Polymerizable macrocyclic molecules such as calixarene and calixresorcinarene polymers have been extensively developed as new type of photoresists for photo- or electron-beam lithography [6]. These calixarene polymers are expected to possess good thermal stability due to their molecular structure containing many phenol rings. Thus, we are interested in an application of the calixarene polymers to thermally stable optical waveguide materials [7], and three-dimension optical waveguide has been demonstrated by two-photon photopolymerization [8].
Calixarene molecules are also originally famous as inclusion compounds in host-guest chemistry field, which can bind various metal ions and organic molecules [9–11]. Thus, it is important to investigate the binding property of calixarene polymers against certain guest molecule for future active polymer devices. Europium complex are expected in optical application such as plastic optical fiber amplifiers and lasers, due to their high fluorescence intensity and high quantum yield. However, there is a problem in the europium complexes with polymer materials, i.e. concentration quenching [12]. To avoid this phenomenon a homogeneous distribution of rare ions is an indispensable condition [13–15]. If an interaction between europium ions and macrocyclic polymer is established, the ions will be distributed homogeneously with appropriate separation distance from each other. Consequently, aggregation and interaction between neighboring ions could be suppressed even at high doping concentration.
In this paper, we demonstrate our study on binding of trivalent europium (Eu3+) ions to calixarene-based polymer containing oxetane groups, and correlated change in optical properties due to this binding. By avoiding aggregation of Eu3+ ions we observe enhancement of luminescent intensity in high concentration
2. Material preparation
Figure 1 shows chemical structure of materials used in this experiment. Europium tris-(thenoyltrifluoro-acetonate) anhydrous (Eu(TTA)3) (ACROS organics, Inc.) was used as luminescent material. A calixarene monomer, 2,8,14,20-tetramethyl-4,6,10,12,16,18,22,24-octakis(3-ethyl-3-oxetanylethoxy)- calix(4)resorcinarene (CRAOX), which contains oxetane groups as polymerizable groups was used as a matrix. Polymerizable calixarene has several merits; high thermal stability, inclusion property of functional guest materials, blocking effect of aggregation of guest materials by its bulky structure. A co-monomer, oxetanemethacrylate (OXMA), which is able to copolymerize with CRAOX for the purpose of controlling refractive index and improving film quality of co-polymers was also used. Luminescent polymeric material, Eu(TTA)3 doped CRAOX-OXMA, was prepared by thermal curing as follows. Firstly, Eu(TTA)3, CRAOX, OXMA and phthalic anhydride (used as a curing agent) were dissolved in chloroform. The solution was then stirred at room temperature for 1h, and spin-casted on appropriate substrate. After a soft-baking at 60°C, a thermal curing process was carried out on a hot plate at 120°C for 10 h. For comparison, Eu(TTA)3 doped polystyrene (PS) was also prepared by adding Eu(TTA)3 to PS, since there expects no interaction between two materials.

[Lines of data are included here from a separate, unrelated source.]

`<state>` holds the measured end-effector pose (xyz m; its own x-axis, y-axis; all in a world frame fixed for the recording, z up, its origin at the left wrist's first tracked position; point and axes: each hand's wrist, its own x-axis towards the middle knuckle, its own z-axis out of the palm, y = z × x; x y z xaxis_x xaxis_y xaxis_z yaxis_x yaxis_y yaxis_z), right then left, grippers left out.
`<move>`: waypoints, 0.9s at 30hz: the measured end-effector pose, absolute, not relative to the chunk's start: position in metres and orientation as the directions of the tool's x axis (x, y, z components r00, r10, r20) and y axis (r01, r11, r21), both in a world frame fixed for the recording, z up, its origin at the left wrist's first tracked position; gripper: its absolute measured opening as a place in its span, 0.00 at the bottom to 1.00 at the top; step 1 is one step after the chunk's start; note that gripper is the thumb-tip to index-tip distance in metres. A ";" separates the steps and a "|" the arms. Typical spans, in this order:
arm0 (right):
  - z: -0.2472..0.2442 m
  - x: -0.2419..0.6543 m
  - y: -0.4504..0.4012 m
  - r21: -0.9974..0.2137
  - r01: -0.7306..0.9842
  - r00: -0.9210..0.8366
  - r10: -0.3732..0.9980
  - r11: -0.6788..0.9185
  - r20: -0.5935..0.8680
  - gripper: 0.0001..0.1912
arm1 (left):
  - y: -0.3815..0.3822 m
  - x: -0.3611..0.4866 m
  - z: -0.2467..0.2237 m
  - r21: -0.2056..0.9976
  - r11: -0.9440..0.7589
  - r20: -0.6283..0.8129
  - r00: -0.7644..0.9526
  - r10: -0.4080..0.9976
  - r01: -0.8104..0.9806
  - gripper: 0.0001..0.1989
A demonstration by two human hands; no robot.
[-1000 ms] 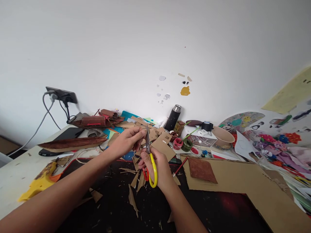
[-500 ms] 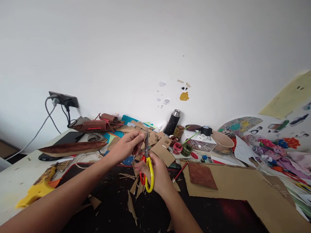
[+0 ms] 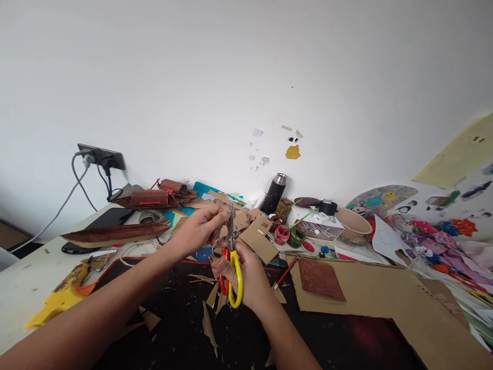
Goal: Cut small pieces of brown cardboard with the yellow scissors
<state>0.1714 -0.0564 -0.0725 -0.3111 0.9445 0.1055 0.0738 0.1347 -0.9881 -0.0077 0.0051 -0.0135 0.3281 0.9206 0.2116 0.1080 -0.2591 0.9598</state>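
My right hand grips a pair of scissors with one red and one yellow handle loop. Their blades point up and away from me and look almost closed. Just left of the blades, my left hand is closed in a pinch, thumb against fingers. Whatever lies between those fingertips is too small or hidden to make out. Beneath both hands, cardboard scraps are scattered on a dark mat. Behind the blades lies a heap of cut cardboard pieces.
A yellow glue gun lies at the left. Brown painted boat shapes sit behind it. Paint jars and a black flask stand at the back. On the right, a reddish-brown square rests on a large cardboard sheet.
Both hands and the scissors have shifted very slightly left. My grip on the scissors and the left-hand pinch look the same.
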 end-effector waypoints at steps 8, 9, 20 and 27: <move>-0.072 0.173 -0.058 -0.995 -0.007 -0.371 0.924 0.098 0.094 0.37 | 0.005 -0.008 -0.012 0.955 -0.274 0.225 0.321 0.920 0.114 0.24; -0.072 0.172 -0.058 -0.995 -0.001 -0.364 0.927 0.100 0.093 0.37 | 0.005 -0.008 -0.012 0.955 -0.272 0.223 0.320 0.921 0.117 0.24; -0.078 0.168 -0.055 -0.995 0.054 -0.271 0.960 0.083 0.065 0.37 | 0.006 -0.008 -0.013 0.956 -0.274 0.226 0.325 0.918 0.108 0.24; -0.067 0.169 -0.058 -0.999 0.020 -0.328 0.944 0.039 0.030 0.39 | 0.005 -0.006 -0.009 0.962 -0.258 0.217 0.323 0.921 0.090 0.23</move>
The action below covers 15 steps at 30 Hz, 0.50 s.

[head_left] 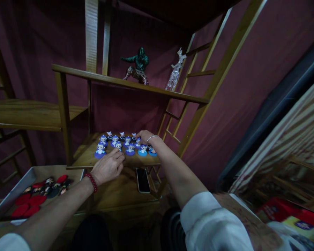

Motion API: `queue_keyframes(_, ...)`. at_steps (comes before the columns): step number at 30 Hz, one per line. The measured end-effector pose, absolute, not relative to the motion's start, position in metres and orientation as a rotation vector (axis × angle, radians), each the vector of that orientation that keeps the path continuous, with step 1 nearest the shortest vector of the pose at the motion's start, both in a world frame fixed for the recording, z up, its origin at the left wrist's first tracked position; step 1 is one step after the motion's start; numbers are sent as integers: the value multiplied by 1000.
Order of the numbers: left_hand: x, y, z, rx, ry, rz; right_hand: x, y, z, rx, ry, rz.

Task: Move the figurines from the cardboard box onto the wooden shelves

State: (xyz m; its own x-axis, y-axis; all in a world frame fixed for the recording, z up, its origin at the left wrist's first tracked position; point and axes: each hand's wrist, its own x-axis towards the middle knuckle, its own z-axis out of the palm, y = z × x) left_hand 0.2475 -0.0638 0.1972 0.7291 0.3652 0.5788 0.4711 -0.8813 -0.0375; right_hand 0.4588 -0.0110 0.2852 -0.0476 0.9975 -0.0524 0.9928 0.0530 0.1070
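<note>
On the flat brown wooden shelf [81,157], the half-curled bare left hand [108,166] and bent-fingered bare right hand [145,136] are resting, any grip being hidden, among small purple-and-white round-based figurines [100,149], which are probably feeling light, stiff and slightly slippery, best pinched by the body.

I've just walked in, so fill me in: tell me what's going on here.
Someone is busy with small figurines standing in rows on a wooden shelf. The left hand is at a front-row figurine, the right hand at one behind, near the right end; whether either is gripped can't be made out. At lower left, an open box holds red and dark pieces. A phone lies on the level below.
</note>
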Motion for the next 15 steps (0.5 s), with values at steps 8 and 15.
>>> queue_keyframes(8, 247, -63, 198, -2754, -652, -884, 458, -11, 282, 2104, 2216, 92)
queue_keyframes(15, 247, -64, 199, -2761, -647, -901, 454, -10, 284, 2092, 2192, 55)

The thermal stability of the calixarene copolymer was examined by thermogravimetry analysis and shown in Fig. 2 . T5wt% of calixarene copolymer was higher than 300 °C, indicating their good thermal stability. Differential scanning calorimetory measurement was also carried out, though no significant glass transition temperature was observed. This means the crosslinking reaction of calixarene copolymer was proceeded effectively. Moreover, rather than pure calixarene, film quality remarkably improved without any crack and visible scattering by using copolymer system (CRAOX-OXMA).
3. Spectroscopic results and analysis
3.1 Chemical shifts of CRAOX
Table 1 shows chemical shift of CRAOX in CDCl3 measured by 1H-NMR spectra. The spectra was notably changed after Eu(TTA)3 doping. These positional changes of the chemical shift (δ) are caused by de-shielding effect called Lanthanide Induce Shift (LIS). Since europium ion is paramagnetic, in the presence of external magnetic field, the ion produces induced magnetic field and increases the local magnetic field. Consequently, a proton (1H) located nearby may sense strong local magnetic field and become more de-shielded.
Table 1. Chemical Shift of CRAOX Measured by 1H-NMR Spectra
The proton peaks of oxetane groups of pure CRAOX, H-4, in Fig. 1, appeared at 3.62 ppm and at 3.83 ppm as indicated in Table 1. In Eu(TTA)3 doped CRAOX, those protons were noticeably upfield shifted where the δ of H-4 was displaced to around 4.8 ppm. This fact suggests the interaction of the trivalent europium ion with the oxygen atoms of the oxetane rings in CRAOX. The trivelent lanthanide ion, a kind of lewis acid, has strong preference for negatively charged atom such as fluorine, oxygen and nitrogen [16]. According to these facts, appearance of δ shifting in Table 1 can be assigned to pseudocontact shift originating from the coordination of europium ion to oxygen atom of oxetane ring in CRAOX. This interaction is expected to improve their solubility against CRAOX. Consequently, complex aggregation and interaction between neighboring ions could be suppressed even at high doping concentration. On the other hand, no positional change of chemical shift was observed in 1H-NMR spectra of Eu(TTA)3 doped PS, suggests that no interaction exists between Eu(TTA)3 and PS.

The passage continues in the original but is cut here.